Copy out exactly the lines below that run from the one holding "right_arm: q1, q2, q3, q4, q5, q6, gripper" to the one holding "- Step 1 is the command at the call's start", keeping both of those lines and no others.

+---+

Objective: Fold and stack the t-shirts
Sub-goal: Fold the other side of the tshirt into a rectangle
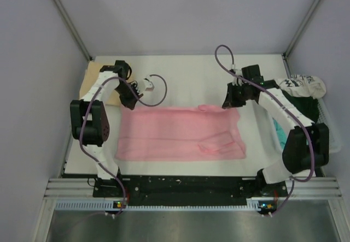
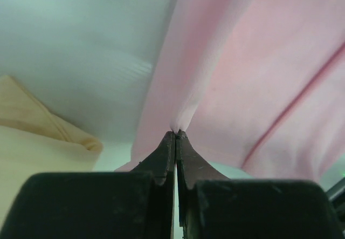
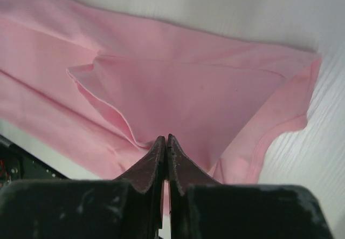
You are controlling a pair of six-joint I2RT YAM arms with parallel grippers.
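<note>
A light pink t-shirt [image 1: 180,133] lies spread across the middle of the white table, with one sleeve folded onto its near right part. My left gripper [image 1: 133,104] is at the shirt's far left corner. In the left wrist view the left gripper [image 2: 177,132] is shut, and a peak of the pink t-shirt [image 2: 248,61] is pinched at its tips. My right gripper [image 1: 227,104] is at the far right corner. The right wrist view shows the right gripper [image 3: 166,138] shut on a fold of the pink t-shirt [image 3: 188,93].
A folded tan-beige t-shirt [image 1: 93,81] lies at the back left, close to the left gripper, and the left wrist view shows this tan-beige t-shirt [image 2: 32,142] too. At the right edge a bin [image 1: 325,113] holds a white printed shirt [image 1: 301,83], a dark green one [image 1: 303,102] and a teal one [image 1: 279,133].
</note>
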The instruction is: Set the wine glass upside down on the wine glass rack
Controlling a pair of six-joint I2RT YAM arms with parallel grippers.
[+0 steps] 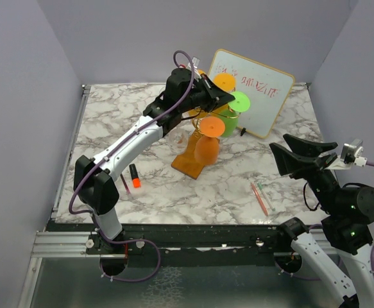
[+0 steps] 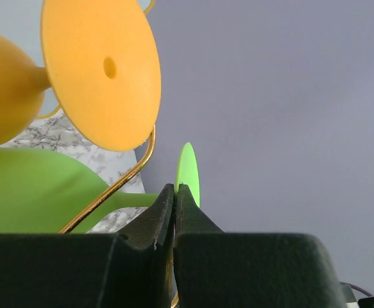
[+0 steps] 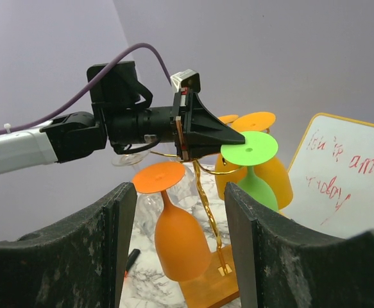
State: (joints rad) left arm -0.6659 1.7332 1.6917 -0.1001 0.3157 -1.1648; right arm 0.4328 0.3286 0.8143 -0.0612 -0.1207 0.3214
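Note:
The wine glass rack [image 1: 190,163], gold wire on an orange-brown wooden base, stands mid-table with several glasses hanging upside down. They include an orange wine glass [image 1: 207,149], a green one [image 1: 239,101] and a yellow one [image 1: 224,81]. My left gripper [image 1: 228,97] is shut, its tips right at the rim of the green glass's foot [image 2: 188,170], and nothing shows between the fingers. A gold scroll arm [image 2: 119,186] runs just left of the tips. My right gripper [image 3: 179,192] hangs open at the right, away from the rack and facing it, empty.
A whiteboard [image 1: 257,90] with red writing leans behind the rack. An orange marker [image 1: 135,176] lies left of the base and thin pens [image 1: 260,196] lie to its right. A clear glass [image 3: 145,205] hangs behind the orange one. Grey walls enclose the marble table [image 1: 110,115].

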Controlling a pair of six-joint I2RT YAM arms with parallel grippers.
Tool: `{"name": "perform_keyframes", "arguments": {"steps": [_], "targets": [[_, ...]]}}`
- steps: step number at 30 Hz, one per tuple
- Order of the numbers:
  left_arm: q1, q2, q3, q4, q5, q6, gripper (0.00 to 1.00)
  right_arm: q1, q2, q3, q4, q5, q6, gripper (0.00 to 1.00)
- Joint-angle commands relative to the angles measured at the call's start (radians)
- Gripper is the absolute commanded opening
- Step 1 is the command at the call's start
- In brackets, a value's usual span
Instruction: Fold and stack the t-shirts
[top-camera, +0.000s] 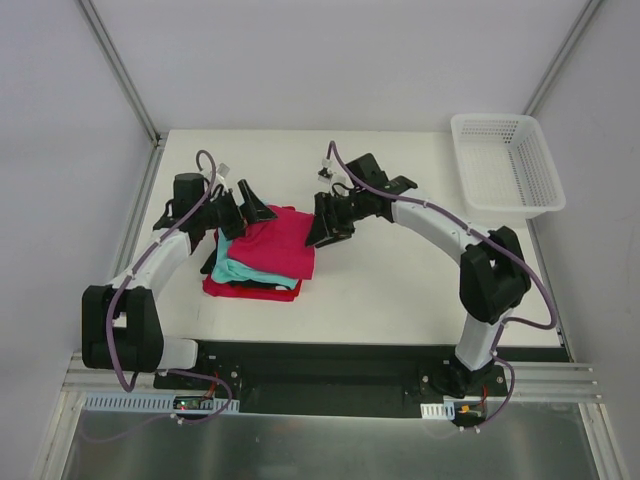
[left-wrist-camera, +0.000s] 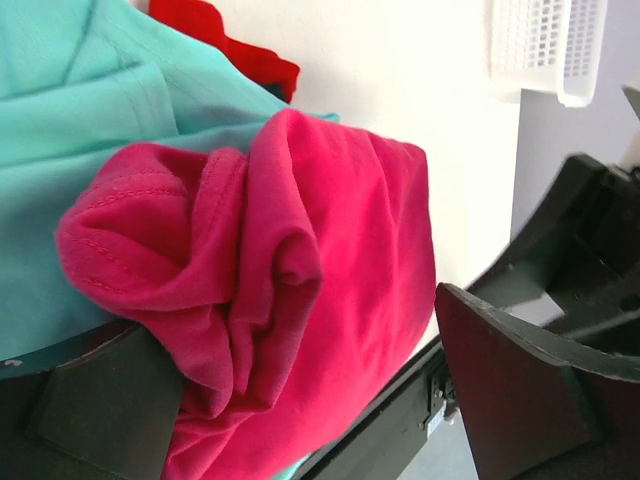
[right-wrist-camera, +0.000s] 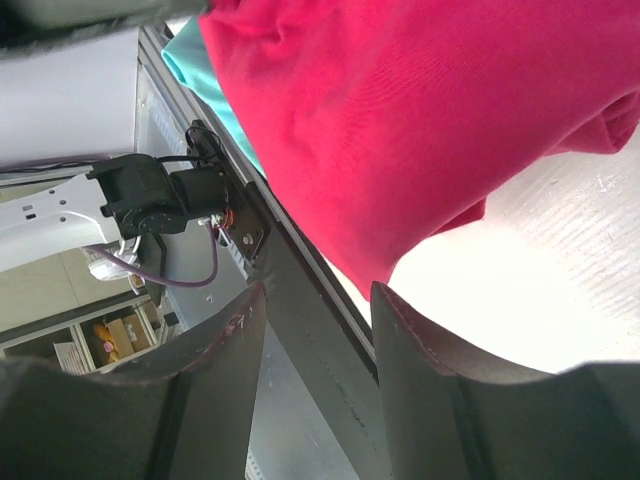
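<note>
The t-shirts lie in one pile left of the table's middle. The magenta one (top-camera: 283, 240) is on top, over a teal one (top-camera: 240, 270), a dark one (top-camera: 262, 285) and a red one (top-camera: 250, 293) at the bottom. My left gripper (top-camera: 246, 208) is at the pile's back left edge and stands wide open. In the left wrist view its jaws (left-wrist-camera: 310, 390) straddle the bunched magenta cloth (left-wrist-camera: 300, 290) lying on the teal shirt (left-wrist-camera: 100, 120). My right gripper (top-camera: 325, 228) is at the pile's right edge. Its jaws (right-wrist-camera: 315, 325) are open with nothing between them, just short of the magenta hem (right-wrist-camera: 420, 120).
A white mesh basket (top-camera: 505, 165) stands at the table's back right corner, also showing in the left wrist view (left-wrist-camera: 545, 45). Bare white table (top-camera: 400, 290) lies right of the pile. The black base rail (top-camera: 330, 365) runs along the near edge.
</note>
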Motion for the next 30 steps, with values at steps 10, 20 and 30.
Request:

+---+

**WORKED SOLUTION:**
  right_arm: q1, q2, q3, q4, q5, q6, gripper (0.00 to 1.00)
- Joint-angle commands relative to the angles measured at the call's start (radians)
- Gripper is the absolute commanded opening
- Step 1 is the command at the call's start

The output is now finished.